- **Brief**
The lines you return should be those containing the string "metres", taken from the data below.

*** Supplied records Section Begins ***

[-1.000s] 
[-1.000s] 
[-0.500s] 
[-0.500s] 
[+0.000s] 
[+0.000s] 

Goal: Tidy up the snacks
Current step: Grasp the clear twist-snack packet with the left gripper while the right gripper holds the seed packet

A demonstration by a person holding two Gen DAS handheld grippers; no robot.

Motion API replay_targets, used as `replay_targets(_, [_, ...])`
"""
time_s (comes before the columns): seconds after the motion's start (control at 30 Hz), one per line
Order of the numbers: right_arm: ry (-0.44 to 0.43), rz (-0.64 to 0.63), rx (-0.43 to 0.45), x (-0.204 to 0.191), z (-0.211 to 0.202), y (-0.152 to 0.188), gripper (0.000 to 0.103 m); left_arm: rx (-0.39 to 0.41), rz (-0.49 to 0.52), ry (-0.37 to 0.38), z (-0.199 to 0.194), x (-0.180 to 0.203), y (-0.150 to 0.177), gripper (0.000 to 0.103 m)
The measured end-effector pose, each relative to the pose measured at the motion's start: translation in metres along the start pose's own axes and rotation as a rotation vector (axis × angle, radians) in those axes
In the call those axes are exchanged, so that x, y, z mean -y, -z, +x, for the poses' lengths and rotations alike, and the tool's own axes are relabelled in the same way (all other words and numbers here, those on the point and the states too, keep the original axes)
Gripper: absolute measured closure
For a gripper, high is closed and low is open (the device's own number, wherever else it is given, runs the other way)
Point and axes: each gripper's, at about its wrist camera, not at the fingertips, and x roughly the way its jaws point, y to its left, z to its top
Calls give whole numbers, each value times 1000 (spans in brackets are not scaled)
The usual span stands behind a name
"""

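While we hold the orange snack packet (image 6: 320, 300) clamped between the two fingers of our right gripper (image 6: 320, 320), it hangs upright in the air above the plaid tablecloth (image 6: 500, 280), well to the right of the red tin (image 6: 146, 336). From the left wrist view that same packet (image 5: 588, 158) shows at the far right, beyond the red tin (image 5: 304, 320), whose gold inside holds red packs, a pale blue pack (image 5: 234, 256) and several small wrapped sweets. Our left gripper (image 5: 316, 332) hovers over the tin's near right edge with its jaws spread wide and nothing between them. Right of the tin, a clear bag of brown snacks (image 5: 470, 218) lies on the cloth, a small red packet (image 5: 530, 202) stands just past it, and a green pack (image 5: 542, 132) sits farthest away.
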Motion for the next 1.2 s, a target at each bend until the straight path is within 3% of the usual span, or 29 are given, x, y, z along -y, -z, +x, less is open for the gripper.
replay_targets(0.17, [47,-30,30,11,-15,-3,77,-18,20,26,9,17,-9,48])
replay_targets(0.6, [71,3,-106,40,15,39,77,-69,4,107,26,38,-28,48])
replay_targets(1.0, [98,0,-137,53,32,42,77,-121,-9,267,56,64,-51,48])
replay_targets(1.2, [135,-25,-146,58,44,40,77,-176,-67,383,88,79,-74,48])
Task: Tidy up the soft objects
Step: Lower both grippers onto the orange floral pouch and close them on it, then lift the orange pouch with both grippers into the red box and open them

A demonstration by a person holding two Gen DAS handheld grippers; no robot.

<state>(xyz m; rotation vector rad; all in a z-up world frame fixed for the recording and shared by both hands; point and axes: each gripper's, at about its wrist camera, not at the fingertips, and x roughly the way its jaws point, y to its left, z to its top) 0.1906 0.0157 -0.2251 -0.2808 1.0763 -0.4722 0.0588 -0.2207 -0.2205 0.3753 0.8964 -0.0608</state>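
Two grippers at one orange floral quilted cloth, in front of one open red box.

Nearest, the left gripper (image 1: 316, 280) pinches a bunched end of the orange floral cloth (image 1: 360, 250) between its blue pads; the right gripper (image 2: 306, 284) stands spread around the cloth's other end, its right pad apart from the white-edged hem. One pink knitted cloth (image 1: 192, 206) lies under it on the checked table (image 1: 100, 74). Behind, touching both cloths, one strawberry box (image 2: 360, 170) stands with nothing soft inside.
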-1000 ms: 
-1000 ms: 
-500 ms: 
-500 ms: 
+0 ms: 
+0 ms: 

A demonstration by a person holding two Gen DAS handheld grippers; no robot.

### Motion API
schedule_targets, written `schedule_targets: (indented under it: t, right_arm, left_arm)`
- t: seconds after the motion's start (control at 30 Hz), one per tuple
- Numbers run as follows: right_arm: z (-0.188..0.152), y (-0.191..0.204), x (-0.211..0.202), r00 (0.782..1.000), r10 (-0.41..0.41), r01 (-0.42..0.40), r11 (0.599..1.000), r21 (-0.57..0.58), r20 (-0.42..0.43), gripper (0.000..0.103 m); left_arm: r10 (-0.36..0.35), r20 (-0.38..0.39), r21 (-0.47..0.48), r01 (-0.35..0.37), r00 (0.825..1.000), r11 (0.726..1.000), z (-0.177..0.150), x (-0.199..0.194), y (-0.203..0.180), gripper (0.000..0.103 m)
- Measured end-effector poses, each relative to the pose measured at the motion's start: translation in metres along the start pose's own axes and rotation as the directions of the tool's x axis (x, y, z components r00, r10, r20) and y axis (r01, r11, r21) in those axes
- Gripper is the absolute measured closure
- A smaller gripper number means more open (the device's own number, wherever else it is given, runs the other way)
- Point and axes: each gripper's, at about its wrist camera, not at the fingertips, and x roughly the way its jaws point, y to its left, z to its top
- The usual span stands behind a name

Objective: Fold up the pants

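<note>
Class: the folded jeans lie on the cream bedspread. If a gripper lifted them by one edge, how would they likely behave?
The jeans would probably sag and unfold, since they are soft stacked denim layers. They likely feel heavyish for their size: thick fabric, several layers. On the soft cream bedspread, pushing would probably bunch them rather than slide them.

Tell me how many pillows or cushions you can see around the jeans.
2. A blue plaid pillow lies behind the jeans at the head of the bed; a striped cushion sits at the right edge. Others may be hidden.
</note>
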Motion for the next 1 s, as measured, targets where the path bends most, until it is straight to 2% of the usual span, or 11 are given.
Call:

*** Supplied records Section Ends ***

- **Task result**
The measured end-effector pose, each relative to the pose measured at the motion's start: translation in metres along the start pose's own axes and rotation as a rotation vector (axis × angle, radians) in those axes
- Measured end-effector poses, each relative to the pose measured at the motion's start: translation in metres along the start pose's own axes and rotation as the directions of the tool's x axis (x, y, z components r00, r10, r20) and y axis (r01, r11, r21) in those axes

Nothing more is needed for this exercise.